The terrain theory is also why even people who have high oral levels of Streptococcus mutans — which has long been considered by traditional dentistry to be the primary bacteria to causes cavities — don’t necessarily have any tooth decay. Every bacteria, every virus, and every disease affects people differently and therefore needs to be treated differently. (66, 67)
Dentistry has long been concerned with not only clean teeth and a healthy mouth, but also aesthetic and cosmetic aspects. Unfortunately, however, it has often involved somewhat invasive and potentially harmful techniques to achieve desired results. Now, with biological dentistry, dentists can still aim to improve their patients’ teeth and smile, but along with a bigger-picture objective of overall health.
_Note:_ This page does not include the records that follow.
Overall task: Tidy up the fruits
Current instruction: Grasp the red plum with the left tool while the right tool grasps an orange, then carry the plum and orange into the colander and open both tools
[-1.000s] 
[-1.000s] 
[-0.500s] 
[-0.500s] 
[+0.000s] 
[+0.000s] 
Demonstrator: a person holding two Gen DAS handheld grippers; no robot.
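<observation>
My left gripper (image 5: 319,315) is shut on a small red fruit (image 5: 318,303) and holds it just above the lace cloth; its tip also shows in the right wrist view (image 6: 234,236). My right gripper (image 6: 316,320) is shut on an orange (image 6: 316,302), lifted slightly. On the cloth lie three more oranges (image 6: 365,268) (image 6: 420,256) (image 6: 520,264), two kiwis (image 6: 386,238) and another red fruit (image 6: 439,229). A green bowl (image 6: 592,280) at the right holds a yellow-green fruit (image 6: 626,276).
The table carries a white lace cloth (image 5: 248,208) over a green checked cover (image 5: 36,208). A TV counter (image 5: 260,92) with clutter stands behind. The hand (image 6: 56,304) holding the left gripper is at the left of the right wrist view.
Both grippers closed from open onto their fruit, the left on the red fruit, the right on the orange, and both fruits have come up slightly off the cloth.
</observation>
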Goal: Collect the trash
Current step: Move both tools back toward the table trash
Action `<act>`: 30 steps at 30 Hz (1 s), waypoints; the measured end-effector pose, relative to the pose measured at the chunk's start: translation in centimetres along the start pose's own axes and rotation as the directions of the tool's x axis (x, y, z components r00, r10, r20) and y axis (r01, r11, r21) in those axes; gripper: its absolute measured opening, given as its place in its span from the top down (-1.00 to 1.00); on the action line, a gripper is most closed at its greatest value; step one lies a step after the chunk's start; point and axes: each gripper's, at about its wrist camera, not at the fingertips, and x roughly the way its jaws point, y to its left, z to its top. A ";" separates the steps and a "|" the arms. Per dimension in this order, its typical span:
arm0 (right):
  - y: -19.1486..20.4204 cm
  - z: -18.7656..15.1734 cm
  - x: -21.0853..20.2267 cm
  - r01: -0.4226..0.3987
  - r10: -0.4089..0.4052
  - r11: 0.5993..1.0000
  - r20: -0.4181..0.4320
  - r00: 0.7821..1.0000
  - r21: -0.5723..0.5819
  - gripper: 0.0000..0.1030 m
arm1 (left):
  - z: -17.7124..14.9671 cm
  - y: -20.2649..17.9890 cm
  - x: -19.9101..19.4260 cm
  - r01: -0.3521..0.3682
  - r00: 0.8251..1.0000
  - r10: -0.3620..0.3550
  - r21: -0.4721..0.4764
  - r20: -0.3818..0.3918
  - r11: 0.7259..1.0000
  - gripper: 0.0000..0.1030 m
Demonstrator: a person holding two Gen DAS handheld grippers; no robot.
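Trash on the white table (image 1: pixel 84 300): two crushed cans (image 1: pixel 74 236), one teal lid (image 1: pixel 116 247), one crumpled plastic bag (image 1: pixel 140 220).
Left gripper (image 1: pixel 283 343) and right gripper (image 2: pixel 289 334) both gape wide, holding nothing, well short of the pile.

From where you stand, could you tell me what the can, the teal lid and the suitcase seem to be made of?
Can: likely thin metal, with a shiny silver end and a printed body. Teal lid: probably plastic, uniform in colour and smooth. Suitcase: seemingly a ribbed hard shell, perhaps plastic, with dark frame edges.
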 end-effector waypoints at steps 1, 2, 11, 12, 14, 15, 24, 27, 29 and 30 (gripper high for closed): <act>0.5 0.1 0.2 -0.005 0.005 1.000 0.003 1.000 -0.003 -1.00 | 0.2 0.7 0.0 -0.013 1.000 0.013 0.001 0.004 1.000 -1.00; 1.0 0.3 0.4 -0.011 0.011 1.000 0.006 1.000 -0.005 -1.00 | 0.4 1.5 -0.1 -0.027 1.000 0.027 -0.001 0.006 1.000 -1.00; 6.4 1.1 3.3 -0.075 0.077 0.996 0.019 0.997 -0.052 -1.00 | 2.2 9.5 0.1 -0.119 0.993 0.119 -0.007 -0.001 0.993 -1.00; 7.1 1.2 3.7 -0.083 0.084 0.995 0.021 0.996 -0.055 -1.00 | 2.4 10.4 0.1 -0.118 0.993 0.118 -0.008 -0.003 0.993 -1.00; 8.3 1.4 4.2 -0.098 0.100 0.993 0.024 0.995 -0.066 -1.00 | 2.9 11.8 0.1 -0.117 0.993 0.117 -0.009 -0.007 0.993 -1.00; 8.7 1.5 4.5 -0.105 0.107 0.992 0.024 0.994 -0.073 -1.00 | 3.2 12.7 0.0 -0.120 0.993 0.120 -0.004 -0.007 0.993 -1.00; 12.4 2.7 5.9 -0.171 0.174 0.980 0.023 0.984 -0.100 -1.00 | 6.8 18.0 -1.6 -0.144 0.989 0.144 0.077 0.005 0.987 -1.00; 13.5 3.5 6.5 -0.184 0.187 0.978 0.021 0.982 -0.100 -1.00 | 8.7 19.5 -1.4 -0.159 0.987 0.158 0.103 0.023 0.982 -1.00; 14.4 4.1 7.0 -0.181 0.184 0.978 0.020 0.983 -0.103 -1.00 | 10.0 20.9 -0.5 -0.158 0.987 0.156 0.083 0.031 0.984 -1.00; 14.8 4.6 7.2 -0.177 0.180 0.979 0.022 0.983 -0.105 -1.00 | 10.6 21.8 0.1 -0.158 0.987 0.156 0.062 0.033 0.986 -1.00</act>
Using non-toxic methods and with a focus on the mouth’s connection to the rest of the body, biological dentists can safely treat the patient as a whole.”

Brustoski is right on a few things where she connects terrain theory to the dental issues patients face. However, it has been difficult to support terrain theory as the etiology for oral diseases. Epidemiologists have not reached consensus on the theory, partly because of philosophical differences in the research community (In other words, “there’s 5 hypotheses for every 3” professionals in the clinical and research fields), and partly because the continuum of terrain-based care can be challenging for the patient and provider to completely and successfully co-diagnose and co-treat. There are also many variables in terrain studies that can confound or contradict the achievements and conclusions in other realms of ongoing dental research. There’s lots of supporting evidence in several realms, but it has been difficult to achieve consensus about the overarching oral-systemic approach. Dentla health is indeed, multifactorial!

Root canal care can be fraught with challenges for certain patients. Autoimmune diseases can be recognized in the continuum of periodontal disease. But there is truly an infectious disease at work; I see it every day.

As a clinical provider, I have to be very careful to follow the research evidence that is peer-reviewed and corroborated. Up to this point in practice, I have approached patients with a hybrid of infection control- and terrain-minded care.  The approach I take to diagnosing and treating periodontal disease is “BBB” : bugs, bite, and body. orthopedic,  genetic, systemic, lifestyle and oral biofilm controls are required to make a patients quality of dental health as optimal as possible. Tooth decay is similarly complex. It is inundated with causative factors.

There is no one factor that we can pinpoint as a trigger factor in the dental realm. Some factors are heavily weighted in our care plans for patients decay, such as lifestyle and nutrition. But it takes careful interview, assessment, and decisions to make conclusions to what extent terrain theory impacts each of us.